No one had access to an MRI machine in 1603. But a legal principle dating back at least that far could help some N.C. patients get easier, less expensive access today to this vital modern-day medical device.

The principle involves the ban of state-sponsored monopolies. It’s one piece of Winston-Salem surgeon Dr. Gajendra Singh’s ongoing challenge of North Carolina’s certificate-of-need law.

“The anti-monopoly clause was originally adopted for the specific purpose of forbidding government-granted monopolies such as the one created by North Carolina’s CON law,” writes the John Locke Foundation’s Jon Guze in the latest issue of Political Economy in the Carolinas. “Fortunately for Dr. Singh — and for the thousands of other North Carolinians whose right to earn a living has been violated by state laws that confer monopoly privileges on politically favored groups — the anti-monopoly clause can still serve that purpose today.”

Before turning the clock back to the early 1600s, let’s revisit basic details of the Singh case. He opened a diagnostic-imaging center in Forsyth County in 2017. Offering X-rays, ultrasound, and CT scans, Singh also wanted to provide his patients access to low-cost magnetic resonance imaging at the same location.

He couldn’t. The state CON law blocked Singh from buying an MRI machine. Only a health care provider with a government permission slip could add new MRI equipment in Forsyth or any other N.C. county.

Singh filed suit in July 2018 to challenge the CON restriction. His case could head to a courtroom hearing this fall.

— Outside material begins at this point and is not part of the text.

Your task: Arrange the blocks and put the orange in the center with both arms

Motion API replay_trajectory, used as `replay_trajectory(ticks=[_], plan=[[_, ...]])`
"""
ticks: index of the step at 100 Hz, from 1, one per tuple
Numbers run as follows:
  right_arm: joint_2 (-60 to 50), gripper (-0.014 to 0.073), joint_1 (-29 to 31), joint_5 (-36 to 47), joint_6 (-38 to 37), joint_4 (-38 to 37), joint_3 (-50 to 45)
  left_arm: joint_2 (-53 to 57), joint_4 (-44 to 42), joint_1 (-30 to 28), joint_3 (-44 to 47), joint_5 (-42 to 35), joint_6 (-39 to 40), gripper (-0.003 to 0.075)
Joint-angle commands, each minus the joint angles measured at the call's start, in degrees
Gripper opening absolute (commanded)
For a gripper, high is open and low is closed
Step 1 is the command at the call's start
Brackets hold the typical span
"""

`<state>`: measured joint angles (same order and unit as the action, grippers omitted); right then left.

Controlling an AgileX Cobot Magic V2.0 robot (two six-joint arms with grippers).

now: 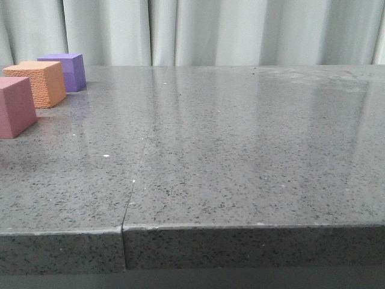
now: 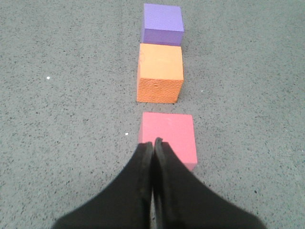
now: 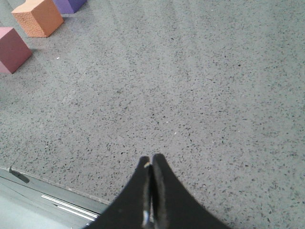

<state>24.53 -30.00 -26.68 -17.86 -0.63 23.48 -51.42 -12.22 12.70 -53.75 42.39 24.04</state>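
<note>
Three foam cubes stand in a row at the table's far left: a purple cube [image 1: 65,70] farthest, the orange cube [image 1: 39,83] in the middle, a pink-red cube [image 1: 15,106] nearest. In the left wrist view the purple cube [image 2: 163,24], orange cube [image 2: 160,73] and pink-red cube [image 2: 169,136] line up ahead of my left gripper [image 2: 153,142], which is shut and empty, its tips over the pink-red cube's near edge. My right gripper [image 3: 151,157] is shut and empty above bare table, far from the orange cube [image 3: 38,17] and pink-red cube [image 3: 13,49]. Neither arm shows in the front view.
The grey speckled stone table [image 1: 240,150] has a seam [image 1: 129,192] running to its front edge. Pale curtains [image 1: 210,30] hang behind. The right wrist view shows the table's near edge [image 3: 52,188] close under that gripper.
</note>
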Motion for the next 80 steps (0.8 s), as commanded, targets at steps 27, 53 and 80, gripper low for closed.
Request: replay_trajectory(ticks=[27,53,80], plan=[[0.1,-0.0070,-0.2,3.8,0.5,-0.5,1.4,10.2,0.3,-0.1,8.9,-3.2,0.5,-0.0020],[0.1,-0.0070,-0.2,3.8,0.5,-0.5,1.4,16.1,-3.2,-0.1,14.6,-4.0,2.0,-0.0020],[0.1,-0.0070,-0.2,3.8,0.5,-0.5,1.4,20.8,-4.5,-0.1,18.6,-8.8,1.4,-0.0020]])
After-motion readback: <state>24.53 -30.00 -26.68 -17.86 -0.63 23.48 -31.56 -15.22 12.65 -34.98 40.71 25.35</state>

Lawyers working with Singh contend that the CON law violates multiple provisions of the N.C. Constitution. Among them: The Declaration of Rights’ proclamation in Article I, Section 34 that “Perpetuities and monopolies are contrary to the genius of a free state and shall not be allowed.”

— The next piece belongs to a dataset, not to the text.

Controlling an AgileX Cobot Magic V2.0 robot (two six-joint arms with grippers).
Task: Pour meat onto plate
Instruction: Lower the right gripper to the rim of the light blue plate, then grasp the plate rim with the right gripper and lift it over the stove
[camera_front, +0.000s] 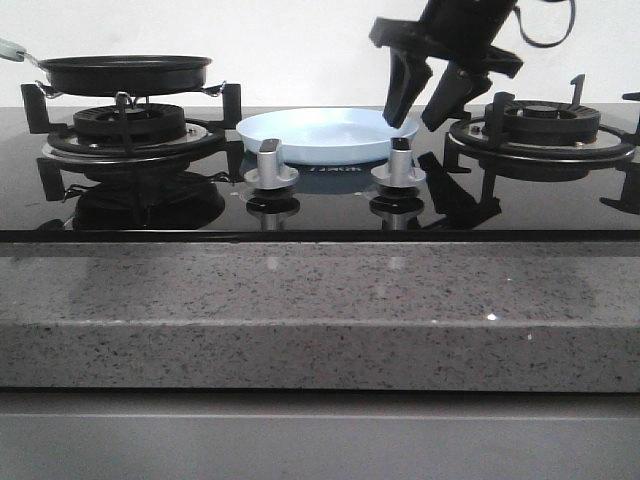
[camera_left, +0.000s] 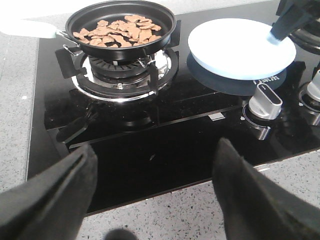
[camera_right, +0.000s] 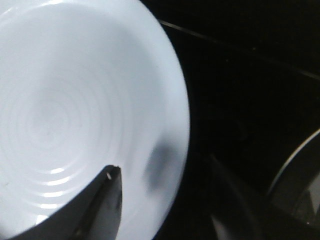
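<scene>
Black glass hob. Meat (camera_left: 120, 29) sits in the pan (camera_left: 80, 17), upper left; empty plate (camera_front: 300, 132) centre. Right gripper (camera_front: 428, 112), spread, straddles its right rim; left gripper (camera_left: 155, 185) spread, nearer pan.

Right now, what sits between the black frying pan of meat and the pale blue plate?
Only the burner's black grate arm and bare glossy cooktop separate the black frying pan from the pale blue plate, per the left wrist view.

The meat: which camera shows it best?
The left wrist view: it looks down into the pan, so the meat shows plainly. The front view sees only the pan's side, hiding the meat. The right wrist view shows only the plate.
</scene>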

The anti-monopoly clause “has been part of North Carolina’s constitutional endowment from the very beginning,” writes Guze, JLF’s director of legal studies. It was part of the original state constitution in 1776 and has remained part of each succeeding version, including the current governing document ratified in 1971.

Opposition to government-granted monopolies had a lengthy history before the American revolutionary era. Those who placed the anti-monopoly clause into North Carolina’s first constitution would have relied on lessons from the “great 17th-century jurist” Sir Edward Coke, Guze reports.

A “widely read” report from Coke documented a 1603 case involving Queen Elizabeth, playing cards, and two men fighting over the right to manufacture, import, and sell those cards. An English court tossed out a monopoly the queen granted to one of the antagonists. The court ruled that “the end of all these monopolies is for the private gain of the patentees.” Moreover, the monopoly was “against the Common Law.”

More than 20 years later, still 150 years before North Carolina’s first constitution, Coke drafted a Statute of Monopolies, which declared them “altogether contrary to the laws of this realm, and so are and shall be utterly void and of none effect.”

Despite those precedents, monopolies persisted. American colonists had firsthand experience with them, including the infamous monopoly that led to one of the key events on the path to the American Revolution: the Boston Tea Party of 1773.

Guze concludes “there can be little doubt that the members of the Fifth Provincial Congress had government-granted monopolies specifically in mind when they added the anti-monopoly clause to the state constitution in 1776.” They meant to block those monopolies in order to secure “the right to earn an honest living by engaging in a lawful occupation,” he writes.

The definition of “monopoly” has changed in the past 240 years. It now includes businesses that gain power over an economic sector without government involvement. But that new meaning has expanded — not replaced — the original meaning, Guze writes.

In fact, the N.C. Supreme Court ruled as recently as 1973 that the state prohibition on monopolies applied to another government-granted monopoly. It was an earlier version of the CON law. Deciding a case in favor of a private hospital that wanted to build a new, larger facility, the court wrote that a CON restriction “establishes a monopoly in the existing hospitals, contrary to Art. I, Sec. 34 of the Constitution of North Carolina.”

Does this precedent mean Singh is bound to win his case? No.

The fight against government-granted monopolies “can never be decisively won,” Guze concludes. “The potential rewards are huge, and would-be monopolists and politicians will never stop trying to secure and share those rewards.”

But as “those who wish to exercise their right to engage in lawful occupations” continue to wage their courtroom battles, they have more than 400 years of legal history on their side.

Mitch Kokai is senior political analyst for the John Locke Foundation.